Assigned task:
Skip the pictures and give back the rest of the listing exactly.

:: Recorded data ::

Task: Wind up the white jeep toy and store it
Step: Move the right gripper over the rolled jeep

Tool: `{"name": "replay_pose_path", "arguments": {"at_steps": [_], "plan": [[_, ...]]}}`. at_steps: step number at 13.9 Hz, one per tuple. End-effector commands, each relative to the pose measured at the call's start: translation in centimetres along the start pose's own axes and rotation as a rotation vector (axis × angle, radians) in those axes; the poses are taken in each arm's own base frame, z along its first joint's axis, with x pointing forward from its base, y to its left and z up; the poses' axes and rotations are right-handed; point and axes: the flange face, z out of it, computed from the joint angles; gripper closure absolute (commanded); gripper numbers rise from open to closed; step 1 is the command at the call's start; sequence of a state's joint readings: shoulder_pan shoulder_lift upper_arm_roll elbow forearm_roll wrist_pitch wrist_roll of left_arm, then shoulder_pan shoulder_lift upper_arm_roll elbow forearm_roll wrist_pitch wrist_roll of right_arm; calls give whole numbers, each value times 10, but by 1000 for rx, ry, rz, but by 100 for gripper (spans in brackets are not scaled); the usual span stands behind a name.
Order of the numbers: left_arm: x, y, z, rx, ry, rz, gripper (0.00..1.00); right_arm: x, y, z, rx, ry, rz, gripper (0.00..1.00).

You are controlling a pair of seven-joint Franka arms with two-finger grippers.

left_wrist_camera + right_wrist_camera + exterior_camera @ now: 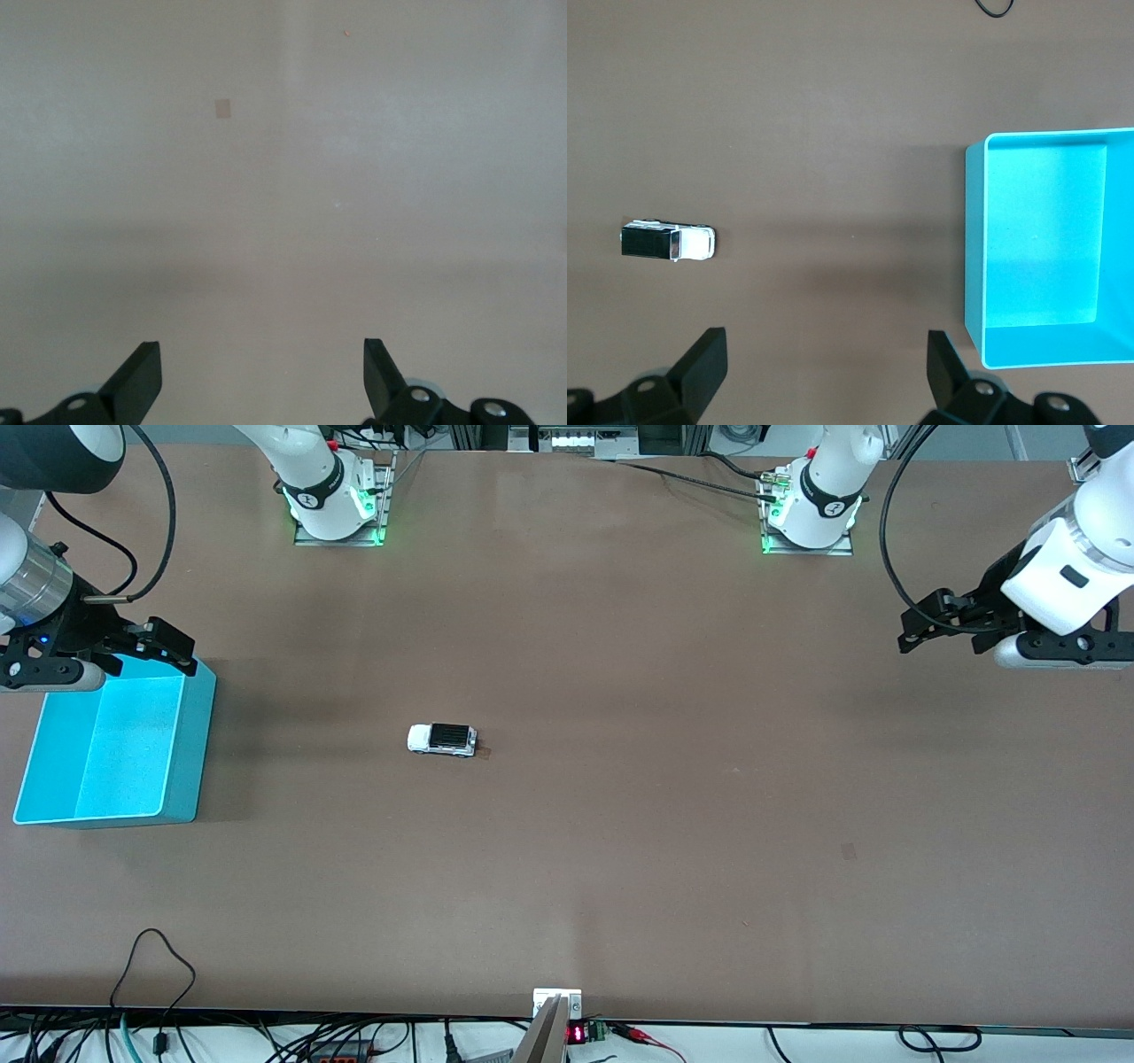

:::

Exercise answer:
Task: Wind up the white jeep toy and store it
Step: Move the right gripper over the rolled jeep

Tool: `{"name": "replay_pose_path", "arguments": {"at_steps": [_], "plan": [[_, ...]]}}`. at_steps: step number at 13.9 Hz, one per tuple. End-effector commands, each relative to the pose measured at the call's start: translation in centimetres along the start pose's own axes and rotation as a rotation vector (axis × angle, radians) in those axes; the poses are taken in each arm's own base frame, z along its first joint's axis, with x pointing forward from its base, y to its left and z up; the poses' axes and rotations are right-handed; point and axes: the flange face, z out of it, computed from the joint angles; gripper closure absolute (commanded); gripper numbers rise from open to closed; step 1 is the command at the call's start; sequence of a state's joint readings: shoulder_pan shoulder_lift upper_arm_roll elbow forearm_roll wrist_pitch wrist_roll of left_arm, then shoulder_pan shoulder_lift upper_arm_roll elbow forearm_roll wrist_pitch wrist_roll of right_arm; calls give whole numbers, each value times 10, but by 1000 for rx, ry, rz, but by 100 for gripper (spans in brackets are not scaled); the usual span stands behind a name.
Order of the numbers: left_arm: x, y, z, rx, ry, rz, gripper (0.00..1.00); right_arm: x, y, z, rx, ry, rz, gripper (0.00..1.00).

You are controlling a pair of seven-joint Franka arms with two-finger grippers.

left_wrist_camera + right_wrist_camera + exterior_camera @ now: 

For this exercise, nothing more is required.